Please write out exactly the lines of the data below from the line holding "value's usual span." through the line holding "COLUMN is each", and leave out the rest.
= Beginning of Section =
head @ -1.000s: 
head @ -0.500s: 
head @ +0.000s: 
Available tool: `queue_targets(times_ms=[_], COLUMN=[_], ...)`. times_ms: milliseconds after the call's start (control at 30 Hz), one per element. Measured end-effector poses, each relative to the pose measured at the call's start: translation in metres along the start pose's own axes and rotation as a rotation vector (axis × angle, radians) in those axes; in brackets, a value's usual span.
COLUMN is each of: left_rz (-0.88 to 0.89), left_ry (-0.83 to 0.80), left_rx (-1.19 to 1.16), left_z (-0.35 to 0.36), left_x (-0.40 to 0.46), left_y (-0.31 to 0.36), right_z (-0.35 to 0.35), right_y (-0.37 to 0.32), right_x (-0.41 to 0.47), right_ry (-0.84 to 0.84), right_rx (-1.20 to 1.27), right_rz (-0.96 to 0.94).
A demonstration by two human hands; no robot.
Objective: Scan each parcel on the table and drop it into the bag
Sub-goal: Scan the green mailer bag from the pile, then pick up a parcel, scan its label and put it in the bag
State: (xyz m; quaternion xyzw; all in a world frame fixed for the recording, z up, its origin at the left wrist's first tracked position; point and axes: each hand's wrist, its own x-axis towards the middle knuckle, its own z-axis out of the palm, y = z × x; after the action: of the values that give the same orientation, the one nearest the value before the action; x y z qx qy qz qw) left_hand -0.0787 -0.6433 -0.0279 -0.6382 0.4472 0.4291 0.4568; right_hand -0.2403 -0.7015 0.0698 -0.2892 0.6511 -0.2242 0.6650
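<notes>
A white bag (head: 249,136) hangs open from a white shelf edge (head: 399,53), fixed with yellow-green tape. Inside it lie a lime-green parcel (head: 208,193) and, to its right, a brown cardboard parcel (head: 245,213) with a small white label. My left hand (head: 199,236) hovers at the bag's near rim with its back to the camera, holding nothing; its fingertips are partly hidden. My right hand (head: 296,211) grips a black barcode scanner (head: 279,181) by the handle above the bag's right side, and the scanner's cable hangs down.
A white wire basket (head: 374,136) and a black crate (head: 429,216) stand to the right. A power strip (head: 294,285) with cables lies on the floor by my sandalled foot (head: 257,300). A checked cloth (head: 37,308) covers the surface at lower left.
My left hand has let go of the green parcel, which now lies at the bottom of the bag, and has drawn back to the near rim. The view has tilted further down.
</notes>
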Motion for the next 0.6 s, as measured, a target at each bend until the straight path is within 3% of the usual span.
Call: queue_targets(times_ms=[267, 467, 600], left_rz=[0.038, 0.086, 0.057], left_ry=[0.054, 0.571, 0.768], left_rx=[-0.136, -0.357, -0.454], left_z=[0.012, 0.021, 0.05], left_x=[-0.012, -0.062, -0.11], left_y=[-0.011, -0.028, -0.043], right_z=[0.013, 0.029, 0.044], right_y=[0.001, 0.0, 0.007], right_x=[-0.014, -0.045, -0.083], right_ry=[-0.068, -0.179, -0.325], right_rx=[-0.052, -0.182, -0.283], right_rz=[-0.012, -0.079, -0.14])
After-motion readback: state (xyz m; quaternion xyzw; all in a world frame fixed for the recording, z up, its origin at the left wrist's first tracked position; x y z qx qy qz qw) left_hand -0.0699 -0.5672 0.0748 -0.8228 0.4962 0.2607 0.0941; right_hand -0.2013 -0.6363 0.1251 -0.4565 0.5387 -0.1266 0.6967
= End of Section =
▶ _Written reply_
Available tool: `queue_targets(times_ms=[_], COLUMN=[_], ...)`. times_ms: milliseconds after the call's start (control at 30 Hz), one per element. Measured end-effector poses, each relative to the pose measured at the call's start: translation in metres along the start pose's own axes and rotation as a rotation vector (axis × angle, radians) in those axes; in brackets, a value's usual span.
COLUMN is each of: left_rz (-0.88 to 0.89), left_ry (-0.83 to 0.80), left_rx (-1.19 to 1.16), left_z (-0.35 to 0.36), left_x (-0.40 to 0.46), left_y (-0.31 to 0.36), right_z (-0.35 to 0.35), right_y (-0.37 to 0.32), right_x (-0.41 to 0.47), right_ry (-0.84 to 0.84), right_rx (-1.20 to 1.27), right_rz (-0.96 to 0.94).

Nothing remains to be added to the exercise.